During interrogation by P.W. 18, the appellant led the officer to his residence, entered a structure described as the “bhusa kothri,” and retrieved three silver ornaments—a taria, a pachhela and a kare—together with a gandasa. He handed these items to the officer; all of them bore bloodstains. The items were forwarded to a serologist for forensic analysis. The serologist reported that the blood on the pachhela had disintegrated and could not be identified, whereas the blood on the taria, kare and gandasa was confirmed to be human blood (see Exhibits P-28, items 100, 101, 102 and 107). Following further investigation, the police filed a charge-sheet against the appellant under Section 302 of the Indian Penal Code. The trial courts, relying on the circumstantial evidence, concluded that the evidence was sufficient to convict the appellant.
The appellant challenged the correctness of that conclusion on two principal grounds. First, he contended that inadmissible evidence had been admitted, thereby vitiating the finding of guilt. Second, he argued that the trial courts had erred in their directions regarding the appreciation of certain pieces of evidence; he maintained that if those pieces were excluded, the remaining legal evidence would be insufficient to support a conviction. The first ground specifically referred to statements allegedly made by the appellant to his wife, which the prosecution had introduced through the testimony of the wife, identified as P.W. 2.

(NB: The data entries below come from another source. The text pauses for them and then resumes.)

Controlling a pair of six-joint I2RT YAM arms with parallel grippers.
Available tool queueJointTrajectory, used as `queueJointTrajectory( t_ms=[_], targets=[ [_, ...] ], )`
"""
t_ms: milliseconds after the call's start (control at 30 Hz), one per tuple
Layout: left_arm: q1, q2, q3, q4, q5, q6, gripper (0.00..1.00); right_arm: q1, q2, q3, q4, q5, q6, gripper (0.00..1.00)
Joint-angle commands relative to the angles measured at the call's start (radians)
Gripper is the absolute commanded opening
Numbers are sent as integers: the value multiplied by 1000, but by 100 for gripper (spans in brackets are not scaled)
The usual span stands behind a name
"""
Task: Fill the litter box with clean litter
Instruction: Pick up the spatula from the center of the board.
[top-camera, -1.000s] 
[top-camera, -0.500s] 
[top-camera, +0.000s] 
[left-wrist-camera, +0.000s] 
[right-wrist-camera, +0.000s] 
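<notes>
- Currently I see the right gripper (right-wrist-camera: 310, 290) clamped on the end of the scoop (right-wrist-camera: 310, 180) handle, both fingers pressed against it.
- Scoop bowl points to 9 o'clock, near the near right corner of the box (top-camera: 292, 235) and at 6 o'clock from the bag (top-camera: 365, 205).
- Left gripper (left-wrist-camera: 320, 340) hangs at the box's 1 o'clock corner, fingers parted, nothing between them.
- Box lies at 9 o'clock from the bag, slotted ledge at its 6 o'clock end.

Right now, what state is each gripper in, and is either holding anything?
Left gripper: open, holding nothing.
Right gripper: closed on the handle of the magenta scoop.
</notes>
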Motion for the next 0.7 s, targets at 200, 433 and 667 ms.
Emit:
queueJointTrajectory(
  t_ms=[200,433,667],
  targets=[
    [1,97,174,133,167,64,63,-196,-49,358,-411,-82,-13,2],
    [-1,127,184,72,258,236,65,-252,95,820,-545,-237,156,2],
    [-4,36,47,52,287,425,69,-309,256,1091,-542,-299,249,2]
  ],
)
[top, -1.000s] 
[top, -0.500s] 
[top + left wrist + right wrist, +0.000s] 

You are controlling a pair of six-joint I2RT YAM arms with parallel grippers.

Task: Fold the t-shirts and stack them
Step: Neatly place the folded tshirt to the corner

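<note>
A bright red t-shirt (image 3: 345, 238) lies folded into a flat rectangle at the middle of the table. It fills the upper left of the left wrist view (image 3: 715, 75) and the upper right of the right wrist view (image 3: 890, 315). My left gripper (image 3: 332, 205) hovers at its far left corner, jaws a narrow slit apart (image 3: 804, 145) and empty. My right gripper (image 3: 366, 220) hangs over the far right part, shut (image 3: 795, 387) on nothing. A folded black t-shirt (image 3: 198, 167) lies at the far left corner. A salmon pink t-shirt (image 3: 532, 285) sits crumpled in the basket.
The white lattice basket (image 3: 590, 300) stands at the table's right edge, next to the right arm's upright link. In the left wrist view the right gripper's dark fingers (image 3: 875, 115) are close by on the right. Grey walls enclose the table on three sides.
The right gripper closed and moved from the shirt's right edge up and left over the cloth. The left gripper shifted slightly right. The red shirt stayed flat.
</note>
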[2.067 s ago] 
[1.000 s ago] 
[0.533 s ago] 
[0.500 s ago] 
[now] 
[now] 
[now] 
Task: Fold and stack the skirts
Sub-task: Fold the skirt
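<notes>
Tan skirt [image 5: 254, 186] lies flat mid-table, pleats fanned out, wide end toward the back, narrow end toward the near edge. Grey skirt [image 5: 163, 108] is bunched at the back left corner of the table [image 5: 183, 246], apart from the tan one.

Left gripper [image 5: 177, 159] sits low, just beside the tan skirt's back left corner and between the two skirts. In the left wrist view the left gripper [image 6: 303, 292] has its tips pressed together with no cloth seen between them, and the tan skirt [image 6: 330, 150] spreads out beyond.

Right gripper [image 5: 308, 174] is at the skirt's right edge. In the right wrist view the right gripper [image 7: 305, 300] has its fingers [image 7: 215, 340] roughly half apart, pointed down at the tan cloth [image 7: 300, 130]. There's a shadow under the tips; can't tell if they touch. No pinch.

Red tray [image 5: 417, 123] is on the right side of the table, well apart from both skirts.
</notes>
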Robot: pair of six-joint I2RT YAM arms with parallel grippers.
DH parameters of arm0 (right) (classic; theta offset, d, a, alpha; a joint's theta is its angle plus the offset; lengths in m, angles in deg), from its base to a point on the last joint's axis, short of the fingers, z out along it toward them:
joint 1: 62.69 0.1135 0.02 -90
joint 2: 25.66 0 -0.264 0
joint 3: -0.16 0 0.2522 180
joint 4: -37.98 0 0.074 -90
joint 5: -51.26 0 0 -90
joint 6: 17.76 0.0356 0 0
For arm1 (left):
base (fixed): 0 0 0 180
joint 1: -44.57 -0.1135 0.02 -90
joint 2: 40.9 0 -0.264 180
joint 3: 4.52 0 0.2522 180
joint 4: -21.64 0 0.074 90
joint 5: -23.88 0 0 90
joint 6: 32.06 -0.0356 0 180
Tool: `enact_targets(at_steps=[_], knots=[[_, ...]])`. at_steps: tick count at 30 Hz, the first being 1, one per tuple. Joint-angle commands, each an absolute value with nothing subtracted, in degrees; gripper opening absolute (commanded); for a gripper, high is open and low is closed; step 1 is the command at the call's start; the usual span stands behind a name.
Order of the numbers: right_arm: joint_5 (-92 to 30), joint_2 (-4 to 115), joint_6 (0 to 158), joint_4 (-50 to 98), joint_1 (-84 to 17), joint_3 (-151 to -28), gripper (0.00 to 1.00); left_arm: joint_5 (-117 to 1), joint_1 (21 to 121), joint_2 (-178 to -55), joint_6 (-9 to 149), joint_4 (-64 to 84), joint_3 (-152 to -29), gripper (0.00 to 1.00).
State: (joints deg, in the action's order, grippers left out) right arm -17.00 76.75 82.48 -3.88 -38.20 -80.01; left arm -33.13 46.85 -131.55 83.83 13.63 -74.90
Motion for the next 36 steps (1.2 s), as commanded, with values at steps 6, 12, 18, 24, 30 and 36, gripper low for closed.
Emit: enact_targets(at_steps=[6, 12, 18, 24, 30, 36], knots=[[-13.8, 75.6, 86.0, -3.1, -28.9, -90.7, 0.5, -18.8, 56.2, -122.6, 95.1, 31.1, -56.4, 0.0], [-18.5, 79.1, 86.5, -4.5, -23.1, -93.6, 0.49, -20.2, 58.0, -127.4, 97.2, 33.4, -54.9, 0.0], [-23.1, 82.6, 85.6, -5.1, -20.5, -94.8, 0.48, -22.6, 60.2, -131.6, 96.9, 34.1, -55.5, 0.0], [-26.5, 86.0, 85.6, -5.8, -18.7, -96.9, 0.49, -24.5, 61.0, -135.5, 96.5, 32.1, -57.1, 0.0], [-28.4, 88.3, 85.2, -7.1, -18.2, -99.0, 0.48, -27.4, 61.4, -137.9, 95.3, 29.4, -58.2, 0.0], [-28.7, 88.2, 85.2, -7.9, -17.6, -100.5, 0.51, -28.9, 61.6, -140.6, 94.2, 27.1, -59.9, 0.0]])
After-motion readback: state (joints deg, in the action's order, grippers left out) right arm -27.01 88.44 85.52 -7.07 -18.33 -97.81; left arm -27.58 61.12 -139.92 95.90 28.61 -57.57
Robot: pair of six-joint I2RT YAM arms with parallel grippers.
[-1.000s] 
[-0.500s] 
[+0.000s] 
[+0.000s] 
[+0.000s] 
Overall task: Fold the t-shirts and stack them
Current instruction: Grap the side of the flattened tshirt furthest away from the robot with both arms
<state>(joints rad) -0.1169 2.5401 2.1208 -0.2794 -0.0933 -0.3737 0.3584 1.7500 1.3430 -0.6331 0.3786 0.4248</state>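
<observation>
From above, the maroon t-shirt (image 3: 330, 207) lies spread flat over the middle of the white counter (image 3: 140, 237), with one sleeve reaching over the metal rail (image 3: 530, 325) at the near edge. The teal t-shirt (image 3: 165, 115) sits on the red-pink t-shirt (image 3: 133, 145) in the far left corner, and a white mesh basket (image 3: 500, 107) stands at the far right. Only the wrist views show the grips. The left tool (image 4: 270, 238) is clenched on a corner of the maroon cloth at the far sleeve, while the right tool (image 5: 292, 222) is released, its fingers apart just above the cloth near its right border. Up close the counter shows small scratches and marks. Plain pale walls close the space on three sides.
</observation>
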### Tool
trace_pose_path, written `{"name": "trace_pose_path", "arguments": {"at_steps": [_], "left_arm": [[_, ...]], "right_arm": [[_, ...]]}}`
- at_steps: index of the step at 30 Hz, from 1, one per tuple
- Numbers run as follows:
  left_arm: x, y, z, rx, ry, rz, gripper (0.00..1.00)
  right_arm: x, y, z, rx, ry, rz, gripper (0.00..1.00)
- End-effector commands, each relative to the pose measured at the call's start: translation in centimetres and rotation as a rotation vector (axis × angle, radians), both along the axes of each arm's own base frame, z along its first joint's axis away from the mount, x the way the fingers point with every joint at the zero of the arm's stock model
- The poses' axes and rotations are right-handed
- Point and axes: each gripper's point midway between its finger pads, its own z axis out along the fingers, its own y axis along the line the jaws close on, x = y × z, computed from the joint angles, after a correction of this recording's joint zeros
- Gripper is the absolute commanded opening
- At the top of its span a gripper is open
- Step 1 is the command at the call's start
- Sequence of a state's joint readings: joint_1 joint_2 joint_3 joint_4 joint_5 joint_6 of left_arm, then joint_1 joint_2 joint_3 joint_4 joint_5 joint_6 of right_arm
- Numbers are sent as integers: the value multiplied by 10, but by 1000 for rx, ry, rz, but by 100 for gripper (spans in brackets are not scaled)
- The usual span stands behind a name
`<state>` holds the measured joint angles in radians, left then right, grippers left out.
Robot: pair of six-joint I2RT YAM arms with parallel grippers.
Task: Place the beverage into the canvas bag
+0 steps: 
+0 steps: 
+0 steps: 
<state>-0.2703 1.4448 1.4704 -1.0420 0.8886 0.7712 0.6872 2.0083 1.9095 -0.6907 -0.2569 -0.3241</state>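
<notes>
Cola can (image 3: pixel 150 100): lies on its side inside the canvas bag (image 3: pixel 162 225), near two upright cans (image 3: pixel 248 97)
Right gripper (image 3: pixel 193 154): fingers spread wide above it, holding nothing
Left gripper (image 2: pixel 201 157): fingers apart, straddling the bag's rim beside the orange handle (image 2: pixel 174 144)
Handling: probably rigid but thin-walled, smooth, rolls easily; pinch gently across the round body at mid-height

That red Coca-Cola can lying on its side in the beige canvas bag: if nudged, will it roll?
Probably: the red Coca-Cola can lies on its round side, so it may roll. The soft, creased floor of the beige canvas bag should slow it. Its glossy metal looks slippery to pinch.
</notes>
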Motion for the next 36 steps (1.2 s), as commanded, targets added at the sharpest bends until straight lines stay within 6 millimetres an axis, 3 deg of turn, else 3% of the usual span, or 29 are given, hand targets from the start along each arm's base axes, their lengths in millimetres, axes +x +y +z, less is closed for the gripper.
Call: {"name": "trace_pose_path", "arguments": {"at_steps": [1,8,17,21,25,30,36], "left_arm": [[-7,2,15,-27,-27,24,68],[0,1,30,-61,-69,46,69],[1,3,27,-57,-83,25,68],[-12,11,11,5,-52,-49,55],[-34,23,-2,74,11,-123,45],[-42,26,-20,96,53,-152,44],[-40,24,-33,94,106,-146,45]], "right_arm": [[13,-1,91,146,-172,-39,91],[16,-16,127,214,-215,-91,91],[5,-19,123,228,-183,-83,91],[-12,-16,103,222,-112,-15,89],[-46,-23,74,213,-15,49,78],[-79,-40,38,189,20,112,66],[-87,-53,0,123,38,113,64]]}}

PW 2 testified that she had awakened in the morning and observed her husband descending from the roof. She said that after coming down, he entered a room identified as the Bhusa Kothri, emerged from that room naked, and then bathed on a platform called the ‘nabdan’. Following the bath, she recounted that he put on the same dhoti he had been wearing before bathing, sat down at home, and told her that he would give her several pieces of jewellery, namely Chail Choori, Lachha, Kara and Zangir. She further stated that she asked him where he had gone around the time referred to as ‘moonhandherey’, and that he replied he had gone to the middle house to fetch “cheez”. The middle house mentioned in her deposition was identified as the residence of a person named Manna. The appellant argued that these statements were communications made to his wife and therefore fell within the protection of Section 122 of the Evidence Act, rendering them inadmissible. He maintained that the trial courts should not have considered this testimony at all.
The appellant also contended that the trial judges erred in treating the fact that the dhoti he wore at the time of his arrest was blood-stained as conclusive proof of his participation in the murder. He argued that for a conviction based solely on circumstantial evidence, the evidence must be of a nature that excludes every reasonable possibility of the accused’s innocence. According to the appellant, the bloodstains on the dhoti could not meet that standard because, when examined under Section 342 of the Criminal Procedure Code, he had explained that he was overwhelmed with grief and had fallen upon his father’s dead body, causing the dhoti to become stained with blood. This explanation, the appellant asserted, was corroborated by PW 2’s testimony and could not be dismissed as improbable. Consequently, the appellant held that the blood-stained dhoti should not have been treated as unequivocal proof of murder and should have been excluded from consideration.
Finally, the appellant argued that the lower courts were mistaken in concluding that his possession and production of the ornaments – the taria, pachhela, kare and other articles – proved that he had committed murder. He maintained that such possession at most raised a presumption that he had either stolen the ornaments or received them knowing they were stolen, which did not necessarily imply that he had taken part in the homicide. The appellant relied on a precedent of this Court in Criminal Appeal No 99 of 1952 (SC) (A), wherein a conviction for murder under Section 302 was set aside because it was based solely on the accused’s possession of a gold ‘kanthi’ and a silver plate belonging to the deceased. In that case, the Supreme Court substituted the murder conviction with a conviction under Section 380 of the Indian Penal Code for theft in a dwelling house, emphasizing that possession of stolen property alone does not automatically lead to a finding of murder.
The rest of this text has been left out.